■ **Directions for this task**:
Within the material below, locate the line with "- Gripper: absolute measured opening" and the line with "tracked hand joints", then return those two lines and all lines between them, exactly as written.
= = = = = = =
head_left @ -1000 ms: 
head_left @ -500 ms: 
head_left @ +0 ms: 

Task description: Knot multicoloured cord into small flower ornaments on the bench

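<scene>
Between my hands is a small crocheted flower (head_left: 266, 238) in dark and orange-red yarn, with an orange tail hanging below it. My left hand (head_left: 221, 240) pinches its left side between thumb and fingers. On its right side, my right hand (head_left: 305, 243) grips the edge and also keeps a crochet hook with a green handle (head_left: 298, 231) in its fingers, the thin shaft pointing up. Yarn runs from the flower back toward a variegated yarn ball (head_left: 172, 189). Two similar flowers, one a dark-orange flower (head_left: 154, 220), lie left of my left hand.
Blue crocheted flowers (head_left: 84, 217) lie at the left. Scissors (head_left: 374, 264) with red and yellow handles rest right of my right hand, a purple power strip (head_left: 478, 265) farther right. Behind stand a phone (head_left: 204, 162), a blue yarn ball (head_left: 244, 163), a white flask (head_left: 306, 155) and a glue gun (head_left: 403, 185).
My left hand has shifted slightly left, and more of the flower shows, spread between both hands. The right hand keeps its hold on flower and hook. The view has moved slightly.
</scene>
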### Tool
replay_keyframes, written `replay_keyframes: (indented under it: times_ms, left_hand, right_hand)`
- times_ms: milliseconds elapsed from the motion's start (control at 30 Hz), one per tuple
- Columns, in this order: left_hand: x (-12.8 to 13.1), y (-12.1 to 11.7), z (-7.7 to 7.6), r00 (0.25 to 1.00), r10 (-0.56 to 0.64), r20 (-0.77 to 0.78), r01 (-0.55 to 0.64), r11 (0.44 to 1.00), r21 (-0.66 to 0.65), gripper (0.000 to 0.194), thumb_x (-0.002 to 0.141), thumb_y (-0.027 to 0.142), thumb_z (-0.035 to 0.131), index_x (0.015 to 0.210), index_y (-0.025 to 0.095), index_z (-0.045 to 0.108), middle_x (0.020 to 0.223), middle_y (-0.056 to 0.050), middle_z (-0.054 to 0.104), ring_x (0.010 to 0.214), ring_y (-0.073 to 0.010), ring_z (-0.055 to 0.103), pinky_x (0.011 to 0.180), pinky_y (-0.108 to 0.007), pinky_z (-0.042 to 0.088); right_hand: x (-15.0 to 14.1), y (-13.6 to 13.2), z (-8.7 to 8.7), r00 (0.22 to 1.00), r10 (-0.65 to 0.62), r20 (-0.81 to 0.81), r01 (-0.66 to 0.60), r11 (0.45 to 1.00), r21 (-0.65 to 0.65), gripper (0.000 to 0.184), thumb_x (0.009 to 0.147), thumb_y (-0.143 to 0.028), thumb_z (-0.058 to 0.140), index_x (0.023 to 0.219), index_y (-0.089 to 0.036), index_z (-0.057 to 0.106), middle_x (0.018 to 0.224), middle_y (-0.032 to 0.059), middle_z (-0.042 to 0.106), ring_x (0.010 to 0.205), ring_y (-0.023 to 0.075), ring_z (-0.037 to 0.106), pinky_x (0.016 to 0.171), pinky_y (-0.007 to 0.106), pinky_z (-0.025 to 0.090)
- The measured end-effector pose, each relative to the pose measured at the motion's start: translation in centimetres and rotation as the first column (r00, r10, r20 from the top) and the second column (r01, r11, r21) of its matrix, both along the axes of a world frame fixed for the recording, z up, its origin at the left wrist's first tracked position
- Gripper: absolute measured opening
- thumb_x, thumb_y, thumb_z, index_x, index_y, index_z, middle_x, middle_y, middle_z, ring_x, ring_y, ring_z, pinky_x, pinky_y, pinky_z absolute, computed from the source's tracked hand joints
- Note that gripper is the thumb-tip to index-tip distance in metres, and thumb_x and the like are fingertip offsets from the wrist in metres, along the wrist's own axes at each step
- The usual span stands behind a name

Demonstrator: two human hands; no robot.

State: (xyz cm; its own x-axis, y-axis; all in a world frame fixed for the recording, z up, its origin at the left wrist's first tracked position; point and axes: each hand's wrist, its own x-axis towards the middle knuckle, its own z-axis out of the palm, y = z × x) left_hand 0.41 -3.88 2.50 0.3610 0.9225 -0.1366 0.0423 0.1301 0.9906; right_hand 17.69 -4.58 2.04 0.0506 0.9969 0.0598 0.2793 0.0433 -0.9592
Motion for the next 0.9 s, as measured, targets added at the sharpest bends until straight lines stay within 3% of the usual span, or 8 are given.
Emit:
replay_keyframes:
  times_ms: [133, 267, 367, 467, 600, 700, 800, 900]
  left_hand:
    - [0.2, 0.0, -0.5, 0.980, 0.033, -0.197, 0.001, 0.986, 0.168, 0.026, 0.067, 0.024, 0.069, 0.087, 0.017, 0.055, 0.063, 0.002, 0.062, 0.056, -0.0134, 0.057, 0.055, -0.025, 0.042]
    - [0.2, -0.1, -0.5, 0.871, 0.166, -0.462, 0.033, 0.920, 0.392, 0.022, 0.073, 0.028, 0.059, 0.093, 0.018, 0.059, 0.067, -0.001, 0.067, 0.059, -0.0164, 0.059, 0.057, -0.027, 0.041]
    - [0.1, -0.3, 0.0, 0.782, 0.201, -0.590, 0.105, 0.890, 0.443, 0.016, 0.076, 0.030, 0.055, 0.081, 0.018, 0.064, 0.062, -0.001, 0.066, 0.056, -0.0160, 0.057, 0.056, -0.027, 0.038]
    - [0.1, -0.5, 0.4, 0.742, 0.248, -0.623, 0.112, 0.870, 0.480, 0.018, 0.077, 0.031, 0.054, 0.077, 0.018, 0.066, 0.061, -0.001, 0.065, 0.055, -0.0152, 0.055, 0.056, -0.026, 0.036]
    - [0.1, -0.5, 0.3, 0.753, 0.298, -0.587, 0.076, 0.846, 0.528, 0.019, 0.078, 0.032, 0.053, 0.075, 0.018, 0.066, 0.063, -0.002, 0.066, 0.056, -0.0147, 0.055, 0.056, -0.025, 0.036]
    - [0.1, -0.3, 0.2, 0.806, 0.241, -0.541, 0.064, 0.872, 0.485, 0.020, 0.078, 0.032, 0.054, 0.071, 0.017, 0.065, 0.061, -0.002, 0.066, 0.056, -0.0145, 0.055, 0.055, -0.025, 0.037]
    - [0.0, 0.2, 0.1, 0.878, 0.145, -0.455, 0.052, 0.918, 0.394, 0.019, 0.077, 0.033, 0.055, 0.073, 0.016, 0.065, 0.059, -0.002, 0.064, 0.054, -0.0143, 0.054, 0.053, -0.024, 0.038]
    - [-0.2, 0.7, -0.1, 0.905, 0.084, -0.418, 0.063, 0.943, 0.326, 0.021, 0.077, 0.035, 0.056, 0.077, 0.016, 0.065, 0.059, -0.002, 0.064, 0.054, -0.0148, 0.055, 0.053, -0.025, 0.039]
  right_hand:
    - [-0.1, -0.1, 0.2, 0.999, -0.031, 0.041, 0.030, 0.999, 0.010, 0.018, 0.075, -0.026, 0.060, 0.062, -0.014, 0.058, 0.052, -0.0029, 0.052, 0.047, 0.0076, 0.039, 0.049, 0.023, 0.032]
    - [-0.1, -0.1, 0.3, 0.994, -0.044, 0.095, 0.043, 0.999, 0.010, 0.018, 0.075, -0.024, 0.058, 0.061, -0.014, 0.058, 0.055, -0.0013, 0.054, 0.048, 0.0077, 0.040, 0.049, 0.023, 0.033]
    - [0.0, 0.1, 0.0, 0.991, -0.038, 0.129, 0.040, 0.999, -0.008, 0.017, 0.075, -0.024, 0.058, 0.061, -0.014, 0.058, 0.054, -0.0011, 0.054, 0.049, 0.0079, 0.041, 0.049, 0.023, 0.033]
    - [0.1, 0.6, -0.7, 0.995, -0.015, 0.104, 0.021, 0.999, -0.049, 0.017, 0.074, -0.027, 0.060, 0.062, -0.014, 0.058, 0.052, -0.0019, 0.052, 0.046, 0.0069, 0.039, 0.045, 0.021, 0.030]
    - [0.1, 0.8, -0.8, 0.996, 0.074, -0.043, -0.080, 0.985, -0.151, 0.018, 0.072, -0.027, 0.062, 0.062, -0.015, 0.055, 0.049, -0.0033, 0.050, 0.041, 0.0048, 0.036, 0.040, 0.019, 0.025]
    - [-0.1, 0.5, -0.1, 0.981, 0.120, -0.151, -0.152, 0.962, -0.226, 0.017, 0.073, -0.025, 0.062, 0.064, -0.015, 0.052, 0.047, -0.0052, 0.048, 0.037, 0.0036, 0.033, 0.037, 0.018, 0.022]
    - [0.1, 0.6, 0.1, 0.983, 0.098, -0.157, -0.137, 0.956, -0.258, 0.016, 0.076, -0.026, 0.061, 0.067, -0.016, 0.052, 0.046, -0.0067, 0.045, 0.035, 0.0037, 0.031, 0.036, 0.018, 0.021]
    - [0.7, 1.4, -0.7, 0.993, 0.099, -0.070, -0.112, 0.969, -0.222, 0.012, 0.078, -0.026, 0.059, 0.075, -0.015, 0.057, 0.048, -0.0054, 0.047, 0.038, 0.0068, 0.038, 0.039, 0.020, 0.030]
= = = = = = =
■ **Expected output**:
- Gripper: absolute measured opening
- thumb_x, thumb_y, thumb_z, index_x, index_y, index_z, middle_x, middle_y, middle_z, ring_x, ring_y, ring_z, pinky_x, pinky_y, pinky_z absolute, computed from the source's tracked hand joints

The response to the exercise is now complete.